> **Collected data**:

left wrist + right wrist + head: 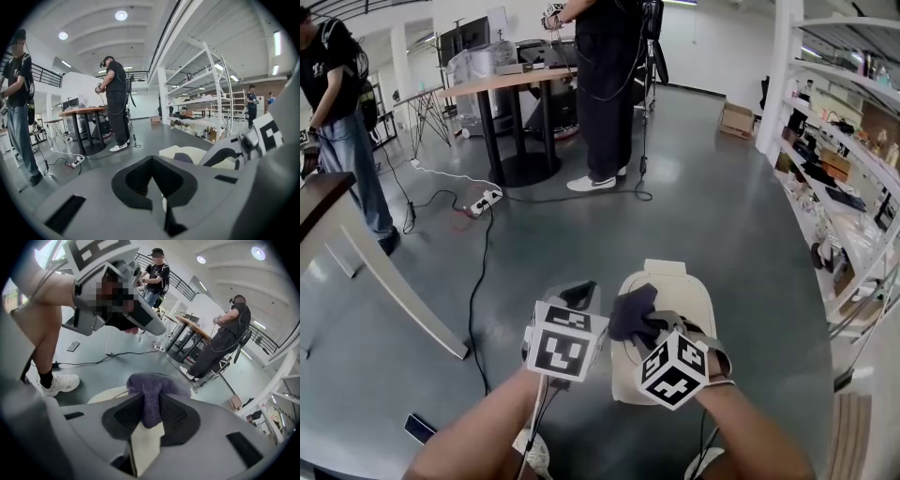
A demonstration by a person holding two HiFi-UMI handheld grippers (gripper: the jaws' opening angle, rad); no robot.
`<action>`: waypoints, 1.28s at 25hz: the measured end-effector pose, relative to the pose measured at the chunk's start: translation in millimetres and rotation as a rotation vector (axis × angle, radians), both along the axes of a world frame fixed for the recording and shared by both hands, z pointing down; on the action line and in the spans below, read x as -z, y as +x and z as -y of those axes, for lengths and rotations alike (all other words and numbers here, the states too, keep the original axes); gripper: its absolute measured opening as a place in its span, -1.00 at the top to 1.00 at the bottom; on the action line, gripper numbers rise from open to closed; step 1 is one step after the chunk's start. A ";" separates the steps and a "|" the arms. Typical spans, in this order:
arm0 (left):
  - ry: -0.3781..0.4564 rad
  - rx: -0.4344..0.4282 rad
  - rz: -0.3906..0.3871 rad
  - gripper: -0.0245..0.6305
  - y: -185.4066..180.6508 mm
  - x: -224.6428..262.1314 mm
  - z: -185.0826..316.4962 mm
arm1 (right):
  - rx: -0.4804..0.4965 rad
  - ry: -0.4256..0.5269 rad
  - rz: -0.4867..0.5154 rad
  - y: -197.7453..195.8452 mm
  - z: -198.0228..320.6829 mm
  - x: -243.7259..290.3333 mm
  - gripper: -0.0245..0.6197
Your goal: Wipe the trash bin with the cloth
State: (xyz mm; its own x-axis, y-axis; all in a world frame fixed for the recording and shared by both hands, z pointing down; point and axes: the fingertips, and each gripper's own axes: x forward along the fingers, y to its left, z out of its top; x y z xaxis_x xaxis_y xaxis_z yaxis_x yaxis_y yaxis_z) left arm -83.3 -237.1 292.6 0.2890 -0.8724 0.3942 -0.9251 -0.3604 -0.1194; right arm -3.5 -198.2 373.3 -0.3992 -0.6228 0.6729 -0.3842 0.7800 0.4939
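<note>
Above the grey floor (581, 225) at left, the left gripper (151, 161) hangs with jaws together and empty, just beside the cream trash bin (696, 292). The dark purple cloth (152, 383) sits bunched over the bin's top, a fold of it clamped between the right gripper (151, 403) jaws.

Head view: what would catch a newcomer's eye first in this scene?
At lower centre, the right gripper has its tongs shut on a dark purple cloth, held on top of the cream trash bin that stands on the grey floor. Farther back, one person stands beside a wooden table, and another person stands at the far left.
</note>
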 end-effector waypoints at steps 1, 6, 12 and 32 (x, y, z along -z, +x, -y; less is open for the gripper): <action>0.003 -0.001 0.002 0.93 -0.3 1.5 -2.4 | -0.002 -0.004 -0.003 0.0 -0.1 -0.9 0.64; 0.014 -0.005 0.018 0.93 -0.4 4.6 -14.1 | -0.016 0.000 -0.011 4.9 -2.4 -1.3 0.64; 0.027 -0.035 0.028 0.93 15.4 8.3 -25.0 | -0.034 0.018 -0.043 20.8 -4.6 0.1 0.64; 0.038 -0.161 0.016 0.93 49.8 -12.7 -37.2 | -0.146 0.005 -0.031 79.0 -5.6 -0.4 0.64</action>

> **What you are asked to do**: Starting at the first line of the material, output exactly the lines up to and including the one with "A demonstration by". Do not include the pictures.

> **Exercise answer**:
left wrist + right wrist + head: 
A demonstration by a person holding two HiFi-UMI handheld grippers (gripper: the jaws' opening angle, rad); no robot.

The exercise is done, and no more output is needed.